Chad VanGaalen - Soft Airplane (Cover Artwork)
Staff Pick

Chad VanGaalen

Soft Airplane (2008)

Sub Pop / Flemish Eye


Would you believe that in this day and age I was introduced to Calgary-based Chad VanGaalen through a good ol' fashioned compilation? Yet, it was his appearance on 2007's CBC Radio 3 Sessions: Vol. 3 that inspired me enough to check out his most recent full-length when it dropped. Since that compilation appearance was a live recording, there was the risk that a studio album would lose some of the charm found in that setting, but to my pleasant surprise, Soft Airplane translates all the warmth and soul of an intimate live show for what one might call a "headphone classic."

The softly plucked ‘Willow Tree" has Chad channelling Neil Young at his most vulnerable, with an almost child-like quivering voice. As the song progresses, it is fleshed out by accordion, vibraphone and softly brushed percussion and while all are present in the mix, the focus never strays away from Chad and his plucking, with the other elements filtering in and out to bolster the haunting theme of death with a strange kind of floating effervescence. What makes the song most creepy is the seamless connection he is able to make between life and death, where most people prefer to deal with the concepts as distinctly separate entities. He uses soft playful imagery such as sleeping all day and hanging clothes on the line with lighting his body on fire the kerosene. Perhaps in this we see the crux of what makes this album special -- the concept of a applying a qualifier like soft next to a powerful machine like an airplane suddenly makes a whole lot of sense in the context Mr. VanGaalen provides.

As the album progresses you never get the sense that Chad is merely going to play to his strengths, as he throws at least one surprise or twist into each song, making each sound or style into his strength whether it be spacey atmospherics or a foot-stomping rocker. This can be found in the strange clicking percussion used in the majority of "Cries of the Dead" or the breakdown of the creaking-found sounds and whistling on "Phantom Anthills." The real beauty might be in the recording of the album itself, with acoustic and electric guitars, clarinets, reversed loops and synthesizers all sounding richly organic together. Although Chad played most of the instruments on the album, it never sounds incoherent or assembled. You could play the album on repeat and closer "Frozen Energon" would flow back into 'Willow Tree" without the two sounding at all alike.

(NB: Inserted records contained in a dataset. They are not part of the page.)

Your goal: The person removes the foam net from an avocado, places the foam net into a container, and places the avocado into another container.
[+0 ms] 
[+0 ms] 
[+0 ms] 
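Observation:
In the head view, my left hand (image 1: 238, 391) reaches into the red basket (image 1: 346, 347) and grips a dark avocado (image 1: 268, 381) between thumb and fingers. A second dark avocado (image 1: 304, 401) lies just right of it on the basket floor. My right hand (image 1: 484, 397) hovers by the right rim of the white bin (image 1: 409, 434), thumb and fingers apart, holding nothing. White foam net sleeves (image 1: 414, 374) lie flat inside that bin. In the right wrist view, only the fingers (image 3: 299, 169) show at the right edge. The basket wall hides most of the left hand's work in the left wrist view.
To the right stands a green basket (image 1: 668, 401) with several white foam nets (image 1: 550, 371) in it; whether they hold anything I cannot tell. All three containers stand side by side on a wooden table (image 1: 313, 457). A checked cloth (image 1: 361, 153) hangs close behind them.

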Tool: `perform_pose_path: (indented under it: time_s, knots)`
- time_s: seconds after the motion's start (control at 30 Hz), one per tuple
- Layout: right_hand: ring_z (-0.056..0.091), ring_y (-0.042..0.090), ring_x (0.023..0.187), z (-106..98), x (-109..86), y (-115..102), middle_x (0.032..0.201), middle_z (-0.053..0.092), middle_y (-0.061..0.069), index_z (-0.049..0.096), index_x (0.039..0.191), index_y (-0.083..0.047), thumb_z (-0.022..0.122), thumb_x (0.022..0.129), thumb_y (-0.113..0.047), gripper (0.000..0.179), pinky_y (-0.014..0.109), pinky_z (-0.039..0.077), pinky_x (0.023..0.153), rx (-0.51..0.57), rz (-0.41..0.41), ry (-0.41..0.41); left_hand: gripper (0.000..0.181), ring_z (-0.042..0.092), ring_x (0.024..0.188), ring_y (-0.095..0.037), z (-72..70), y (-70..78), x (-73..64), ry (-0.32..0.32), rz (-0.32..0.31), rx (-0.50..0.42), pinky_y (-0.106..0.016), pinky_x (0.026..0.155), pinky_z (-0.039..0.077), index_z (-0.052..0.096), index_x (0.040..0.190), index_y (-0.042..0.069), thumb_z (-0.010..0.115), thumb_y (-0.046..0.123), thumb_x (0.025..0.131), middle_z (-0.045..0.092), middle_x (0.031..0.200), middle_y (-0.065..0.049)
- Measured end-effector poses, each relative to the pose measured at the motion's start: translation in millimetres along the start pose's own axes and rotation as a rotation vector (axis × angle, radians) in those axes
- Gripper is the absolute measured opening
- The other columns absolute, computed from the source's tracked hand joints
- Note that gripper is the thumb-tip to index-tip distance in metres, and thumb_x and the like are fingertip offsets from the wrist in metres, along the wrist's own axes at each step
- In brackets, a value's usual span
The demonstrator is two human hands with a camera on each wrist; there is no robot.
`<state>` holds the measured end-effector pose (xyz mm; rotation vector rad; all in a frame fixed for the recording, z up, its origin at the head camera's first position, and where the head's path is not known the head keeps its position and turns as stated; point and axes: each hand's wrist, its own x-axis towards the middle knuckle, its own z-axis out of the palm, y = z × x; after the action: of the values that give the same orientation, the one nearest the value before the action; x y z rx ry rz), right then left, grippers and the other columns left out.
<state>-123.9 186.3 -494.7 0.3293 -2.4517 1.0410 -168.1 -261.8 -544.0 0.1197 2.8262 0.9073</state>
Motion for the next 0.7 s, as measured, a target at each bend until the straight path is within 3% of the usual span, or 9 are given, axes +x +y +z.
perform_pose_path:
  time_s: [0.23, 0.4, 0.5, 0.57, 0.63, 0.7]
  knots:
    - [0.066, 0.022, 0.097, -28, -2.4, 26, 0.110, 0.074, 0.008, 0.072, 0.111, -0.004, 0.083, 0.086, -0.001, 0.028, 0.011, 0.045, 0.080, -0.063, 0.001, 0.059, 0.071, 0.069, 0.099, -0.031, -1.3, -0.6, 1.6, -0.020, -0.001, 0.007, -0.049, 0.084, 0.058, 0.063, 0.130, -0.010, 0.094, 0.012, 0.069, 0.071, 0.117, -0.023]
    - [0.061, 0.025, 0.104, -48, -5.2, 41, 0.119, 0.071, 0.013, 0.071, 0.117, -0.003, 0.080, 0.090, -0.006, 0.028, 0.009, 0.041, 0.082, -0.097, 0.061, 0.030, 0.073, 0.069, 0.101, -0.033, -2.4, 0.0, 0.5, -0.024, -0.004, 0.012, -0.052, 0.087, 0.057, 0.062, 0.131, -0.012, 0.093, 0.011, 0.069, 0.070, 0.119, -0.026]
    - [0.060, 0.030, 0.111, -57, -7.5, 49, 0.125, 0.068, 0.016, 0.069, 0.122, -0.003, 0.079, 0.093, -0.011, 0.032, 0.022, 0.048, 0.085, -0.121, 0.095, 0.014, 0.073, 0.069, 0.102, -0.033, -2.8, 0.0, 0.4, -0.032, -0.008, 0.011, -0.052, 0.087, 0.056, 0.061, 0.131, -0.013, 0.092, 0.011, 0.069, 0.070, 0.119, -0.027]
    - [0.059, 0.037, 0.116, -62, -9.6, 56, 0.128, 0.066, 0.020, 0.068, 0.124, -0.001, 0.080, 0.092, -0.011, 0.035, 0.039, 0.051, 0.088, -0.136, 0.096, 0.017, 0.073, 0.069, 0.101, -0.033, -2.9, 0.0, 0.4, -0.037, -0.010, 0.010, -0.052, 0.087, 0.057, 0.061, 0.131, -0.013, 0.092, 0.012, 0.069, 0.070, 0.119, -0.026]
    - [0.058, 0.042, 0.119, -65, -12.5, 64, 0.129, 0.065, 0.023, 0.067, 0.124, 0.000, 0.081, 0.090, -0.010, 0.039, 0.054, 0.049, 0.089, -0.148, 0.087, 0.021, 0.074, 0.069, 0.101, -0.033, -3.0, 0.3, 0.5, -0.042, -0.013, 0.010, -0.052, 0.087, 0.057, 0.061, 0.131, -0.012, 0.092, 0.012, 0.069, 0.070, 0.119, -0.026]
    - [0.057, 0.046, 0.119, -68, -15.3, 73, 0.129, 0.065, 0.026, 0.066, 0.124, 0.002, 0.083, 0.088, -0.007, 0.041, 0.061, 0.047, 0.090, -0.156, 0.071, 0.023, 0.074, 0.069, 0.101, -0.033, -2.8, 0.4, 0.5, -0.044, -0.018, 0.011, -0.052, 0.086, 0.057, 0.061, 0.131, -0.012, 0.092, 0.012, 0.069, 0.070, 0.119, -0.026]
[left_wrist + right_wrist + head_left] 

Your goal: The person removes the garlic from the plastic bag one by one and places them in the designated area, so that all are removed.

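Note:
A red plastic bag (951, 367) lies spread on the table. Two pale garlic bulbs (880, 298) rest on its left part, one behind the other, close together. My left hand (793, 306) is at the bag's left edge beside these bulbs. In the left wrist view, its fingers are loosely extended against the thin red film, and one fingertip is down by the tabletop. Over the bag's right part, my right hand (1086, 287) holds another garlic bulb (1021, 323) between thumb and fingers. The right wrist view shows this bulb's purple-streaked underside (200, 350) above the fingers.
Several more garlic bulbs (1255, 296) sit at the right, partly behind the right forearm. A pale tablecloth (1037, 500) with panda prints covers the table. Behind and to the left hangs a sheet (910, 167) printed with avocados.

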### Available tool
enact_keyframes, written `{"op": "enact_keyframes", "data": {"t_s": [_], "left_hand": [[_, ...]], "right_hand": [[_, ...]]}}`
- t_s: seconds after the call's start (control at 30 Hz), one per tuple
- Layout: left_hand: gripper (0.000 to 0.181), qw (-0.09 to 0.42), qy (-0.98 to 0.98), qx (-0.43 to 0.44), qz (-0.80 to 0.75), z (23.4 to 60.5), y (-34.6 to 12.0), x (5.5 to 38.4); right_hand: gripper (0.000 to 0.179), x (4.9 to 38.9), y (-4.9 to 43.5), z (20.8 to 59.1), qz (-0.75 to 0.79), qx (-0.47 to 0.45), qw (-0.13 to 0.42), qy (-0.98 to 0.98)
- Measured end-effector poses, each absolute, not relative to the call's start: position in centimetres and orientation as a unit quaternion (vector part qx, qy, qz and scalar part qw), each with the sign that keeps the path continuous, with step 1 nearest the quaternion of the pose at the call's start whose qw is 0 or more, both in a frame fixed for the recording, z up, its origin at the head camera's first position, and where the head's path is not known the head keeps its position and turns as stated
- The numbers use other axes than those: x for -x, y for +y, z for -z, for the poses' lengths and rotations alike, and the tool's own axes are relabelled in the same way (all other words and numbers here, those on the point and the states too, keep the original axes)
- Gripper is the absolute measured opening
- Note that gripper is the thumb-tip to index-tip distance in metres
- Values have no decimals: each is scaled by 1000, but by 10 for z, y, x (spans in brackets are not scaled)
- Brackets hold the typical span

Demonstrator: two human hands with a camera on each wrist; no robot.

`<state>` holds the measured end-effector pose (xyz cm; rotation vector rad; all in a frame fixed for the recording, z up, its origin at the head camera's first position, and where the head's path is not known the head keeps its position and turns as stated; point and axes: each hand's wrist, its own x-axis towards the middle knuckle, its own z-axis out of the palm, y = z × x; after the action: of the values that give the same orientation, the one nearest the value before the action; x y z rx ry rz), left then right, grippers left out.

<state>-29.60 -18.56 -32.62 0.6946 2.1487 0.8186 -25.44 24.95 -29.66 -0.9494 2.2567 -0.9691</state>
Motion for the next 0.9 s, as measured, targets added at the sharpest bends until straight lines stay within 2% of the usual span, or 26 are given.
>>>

I have no facts to go on but in the end I get that Soft Airplane might be Chad's name for death itself, given all the direct references to it and tarnished images of innocence -- like the church in "Molten Light" and the decaying children's costume in "TMNT Mask," as well as the disturbing pre-school image on the cover. Either way, Soft Airplane is an incredibly intricate and entertaining listen -- one might call it edutainment -- that places Chad at the top of the singer-songwriters out there today.